I have a pair of 6-month-old kittens. About a month ago, they decided that their day should begin before 4am. (Note that they have dry food available all the time, and get some wet at the beginning and end of the day.) Prior to that, serenading was heard more like 5:30am. So, I've been 'ferberizing'(*) them -- I go to sleep with earplugs in place, and I don't open the door and let them into the bedroom until I'm ready. After about two weeks of this, the first serious serenade usually comes along at 5:20am. So, what's a reasonable ambition here? Should I just decide that 5:30am is the start of the cat day, at least for now? Or would further struggle result in relative quiet until 6:00am?
Based on the answers so far, I think a bit of elaboration is in order.
This is not my first trip to the cat rodeo; I am well aware that a closed door is a moral insult to the average domestic cat. However, we've never owned a cat who was prepared to be a polite 'midnight visitor' -- whether it's playing hockey with items on dressers or licking exposed ears. In the past, household geometry permitted a division of territory into cat vs. person that put the evil door far enough away from our bedroom that any complaining was not a big issue.
Thus, the initial yes-or-no character of this question: "Is it reasonable to think that they will learn that companionship and canned cat food will only arrive at time X, and so it's not worth the effort to make a fuss earlier?"
As of when I'm writing this addendum, we have a pair of answers: "Yes" and "Maybe (depending on their motivations, and here are some other strategies, and maybe canned cat food first thing is not such a brilliant plan.)"

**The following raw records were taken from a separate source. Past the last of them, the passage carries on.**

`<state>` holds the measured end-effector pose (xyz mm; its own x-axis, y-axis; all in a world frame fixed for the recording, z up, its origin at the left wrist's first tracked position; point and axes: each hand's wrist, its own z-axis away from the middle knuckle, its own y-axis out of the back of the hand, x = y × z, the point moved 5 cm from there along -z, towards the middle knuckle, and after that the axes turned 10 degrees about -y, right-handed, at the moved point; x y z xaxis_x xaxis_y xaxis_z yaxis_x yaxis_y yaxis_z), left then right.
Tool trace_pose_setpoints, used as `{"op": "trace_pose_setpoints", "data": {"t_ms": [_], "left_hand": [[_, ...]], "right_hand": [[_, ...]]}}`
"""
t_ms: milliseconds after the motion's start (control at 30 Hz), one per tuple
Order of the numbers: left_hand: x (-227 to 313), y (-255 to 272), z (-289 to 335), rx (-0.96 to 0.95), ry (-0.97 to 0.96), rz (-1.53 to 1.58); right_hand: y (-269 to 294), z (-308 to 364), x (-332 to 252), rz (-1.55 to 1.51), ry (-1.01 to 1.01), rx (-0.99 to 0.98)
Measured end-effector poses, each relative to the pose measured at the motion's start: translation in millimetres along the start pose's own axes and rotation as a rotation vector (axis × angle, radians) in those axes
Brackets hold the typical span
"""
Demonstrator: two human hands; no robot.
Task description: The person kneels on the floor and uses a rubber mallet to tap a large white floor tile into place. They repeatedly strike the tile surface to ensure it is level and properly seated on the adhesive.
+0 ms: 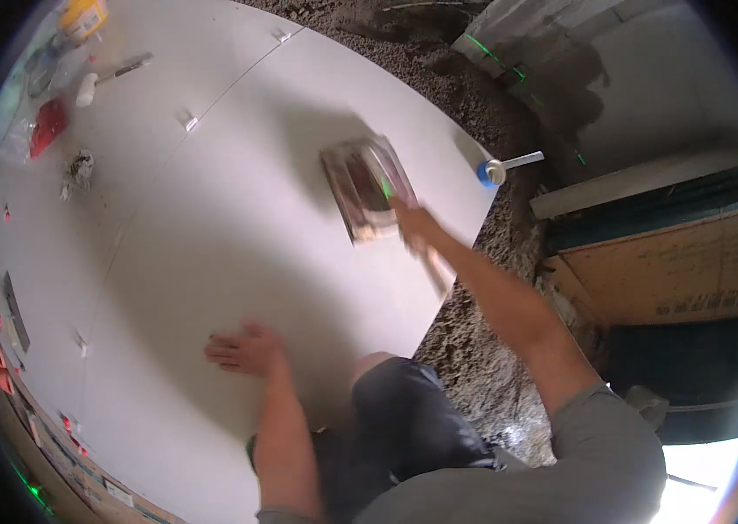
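Observation:
My right hand [417, 229] is closed around the handle of a tool with a broad, squarish brown head [362, 194]. Motion smears the head, so its exact kind cannot be told; the handle sticks out below my fist. The tool is over a large pale tile [299, 227], casting a shadow on it, and whether it touches is unclear. My left hand [247, 349] lies flat on the tile nearer to me, fingers stretched out and holding nothing. My bent knee [373, 365] is close by at the tile's edge.
Small clips [188, 120] stand along the tile joint. At the right corner lies a roll of blue tape [491, 173]. A white-headed mallet [89, 87] and a red item [48, 127] lie at far left. Rough mortar [473, 349] borders the tile; a cardboard box [665, 271] stands right.

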<state>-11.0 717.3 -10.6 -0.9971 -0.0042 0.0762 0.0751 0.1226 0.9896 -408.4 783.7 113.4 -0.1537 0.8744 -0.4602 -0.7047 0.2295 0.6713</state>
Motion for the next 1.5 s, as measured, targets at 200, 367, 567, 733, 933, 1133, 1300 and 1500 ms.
{"op": "trace_pose_setpoints", "data": {"t_ms": [200,367,567,733,933,1133,1300,1500], "left_hand": [[1.1,-9.6,-5.0,-0.076,0.031,-0.057],[-1.9,-8.2,-2.5,-0.092,0.062,-0.059],[-0.7,2.2,-1.3,-0.093,0.01,-0.026],[0.7,-2.4,-4.9,-0.072,0.01,-0.005],[-1.8,-4.0,-2.8,-0.074,-0.003,-0.066],[-0.2,0.2,-2.1,-0.039,-0.007,-0.074],[-2.3,-10.7,1.1,-0.122,0.004,-0.161],[2.1,-4.0,6.7,0.139,-0.14,-0.168]], "right_hand": [[180.8,43.9,-43.3,-0.481,0.18,0.246],[65.9,24.3,14.8,-0.221,-0.171,0.508],[77.0,-120.4,-125.0,-0.056,-0.148,-0.247],[209.3,-45.4,-142.3,-0.549,0.241,0.235],[45.1,-107.5,-79.3,-0.09,0.264,0.603],[-16.4,-196.2,-95.1,-0.077,-0.087,0.106],[-55.1,-102.1,-37.6,-0.432,-0.18,-0.034],[-16.6,-9.5,-9.0,-0.465,-0.216,-0.153]]}}
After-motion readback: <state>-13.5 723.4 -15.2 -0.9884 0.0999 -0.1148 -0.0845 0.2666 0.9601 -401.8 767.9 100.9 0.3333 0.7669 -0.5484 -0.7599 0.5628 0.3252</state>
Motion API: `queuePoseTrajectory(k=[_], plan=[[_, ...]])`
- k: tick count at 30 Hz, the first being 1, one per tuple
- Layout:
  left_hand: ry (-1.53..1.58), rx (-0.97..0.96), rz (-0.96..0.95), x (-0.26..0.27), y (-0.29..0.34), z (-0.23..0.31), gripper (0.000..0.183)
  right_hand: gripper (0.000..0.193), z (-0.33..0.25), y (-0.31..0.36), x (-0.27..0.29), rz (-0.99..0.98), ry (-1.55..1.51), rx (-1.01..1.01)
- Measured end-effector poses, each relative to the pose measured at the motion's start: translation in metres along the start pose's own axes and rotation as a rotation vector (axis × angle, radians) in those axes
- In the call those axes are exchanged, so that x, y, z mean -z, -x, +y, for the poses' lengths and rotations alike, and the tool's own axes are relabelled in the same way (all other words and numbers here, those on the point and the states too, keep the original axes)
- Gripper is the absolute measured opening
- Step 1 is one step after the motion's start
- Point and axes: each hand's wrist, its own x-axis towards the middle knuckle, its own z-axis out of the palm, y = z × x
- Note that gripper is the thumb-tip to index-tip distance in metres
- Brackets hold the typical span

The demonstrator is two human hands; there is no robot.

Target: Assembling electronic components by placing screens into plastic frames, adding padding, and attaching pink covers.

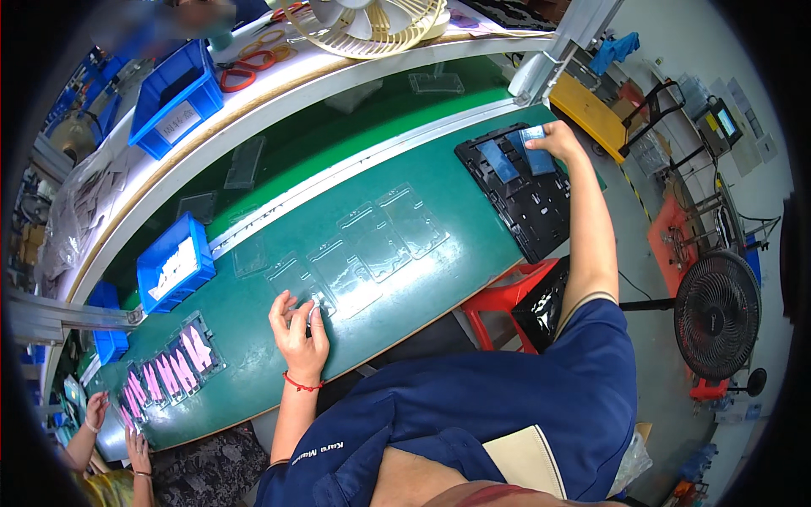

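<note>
My right hand (556, 143) is closed on the top end of a flat blue piece (536, 159) at the far right of the bench. That piece and a second blue one (499, 161) lie on a black moulded plastic tray (530, 211). My left hand (302, 342) is over the near middle of the bench, its fingers bent and thumb near the index finger. Something small and pale shows at its fingertips, too small to name. Just beyond it, clear plastic blister trays (345, 272) form a slanting row on the green bench top (431, 291).
Pink pieces in clear trays (173, 372) lie at left, beside another person's hands (137, 448). A blue bin (176, 264) with white contents stands near the bench's back edge. The raised shelf carries another blue bin (177, 101), scissors (245, 69) and a fan (372, 25). A red stool (498, 308) is below.
</note>
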Motion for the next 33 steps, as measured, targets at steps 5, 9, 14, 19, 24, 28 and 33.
queuePoseTrajectory(k=[5,9,14,19,24,28,33], plan=[[-0.038,0.003,0.041,0.002,0.001,0.000,0.010,0.082,-0.007,-0.049,-0.028,-0.193,0.170,-0.145],[-0.039,-0.031,0.071,-0.001,-0.001,-0.003,0.013,0.083,-0.004,-0.065,-0.030,-0.168,0.247,-0.171],[-0.030,-0.041,0.070,-0.001,-0.002,-0.005,0.012,0.082,-0.054,-0.031,-0.017,-0.117,0.472,-0.162],[-0.007,-0.012,0.080,0.001,-0.003,-0.003,0.012,0.063,-0.069,-0.017,-0.007,0.019,0.491,-0.015],[0.027,-0.008,0.099,-0.001,0.000,-0.005,0.012,0.086,-0.084,-0.005,-0.046,-0.148,0.277,0.030],[0.063,-0.007,0.123,-0.001,-0.001,-0.003,0.012,0.097,-0.060,-0.015,-0.061,-0.219,0.194,0.025],[0.051,0.001,0.144,0.003,0.002,-0.003,0.012,0.081,-0.118,0.020,-0.046,-0.136,0.322,-0.076]])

A finding of 'No' leads either towards a reconsideration of household geometry options, or an exploration of how to leave the bedroom door open at night without serving as a 2am trampoline (a subject for another question).
(*) Note that we are not literally following ferber by trying to gradually increase the amount of time; in the case at hand, I'm pretty sure that this would only serve to teach them that endurance is a winning strategy.